Gerhard Wilhelm VON REUTERN

Rösthof 1794 - Frankfurt 1865

Biography

Born into an aristocratic German family in the northern Baltic region of Livonia (an area today divided between Latvia and Estonia), Gerhard von Reutern studied at University of Dorpat in modern-day Estonia, where he received some instruction in art from the local painter and engraver Karl August Senff. He was, however, largely self-taught as an artist. Reutern served as an cavalry officer in the Russian army and, at the age of nineteen, was severely wounded in battle against the Grande Armée of Napoleon at the Battle of Leipzig in October 1813, losing his right arm.
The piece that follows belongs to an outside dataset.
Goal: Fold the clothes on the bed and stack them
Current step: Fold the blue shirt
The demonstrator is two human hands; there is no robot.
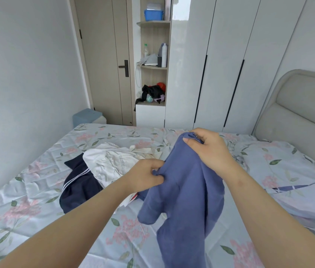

While recovering from his wounds in Germany the following year, the young Reutern met the writer and poet Johann Wolfgang von Goethe, who encouraged him to pursue his career as an artist, and to learn to draw with his left hand. In August 1814 Reutern visited the village of Willingshausen in the province of Hesse, where he stayed with the von Schwertzell family, the parents-in-law of his elder brother Carl. He later married Charlotte von Schwertzell and in December 1819 resigned his army commission. After spending some time in Switzerland he settled in Willingshausen in 1824, where the following year he met and befriended the artist Ludwig Emil Grimm, who had come to draw landscapes. The two artists explored the area around Willingshausen together, making landscape sketches as well as portrait and costume studies of the local folk. Reutern established the Willingshäuser Malerkolonie, an artist’s colony that remains today the oldest association of artists in Germany. From the middle of the 1830s onwards Reutern began to concentrate more and more on oil painting, and in 1837 was appointed court painter to the Russian imperial family.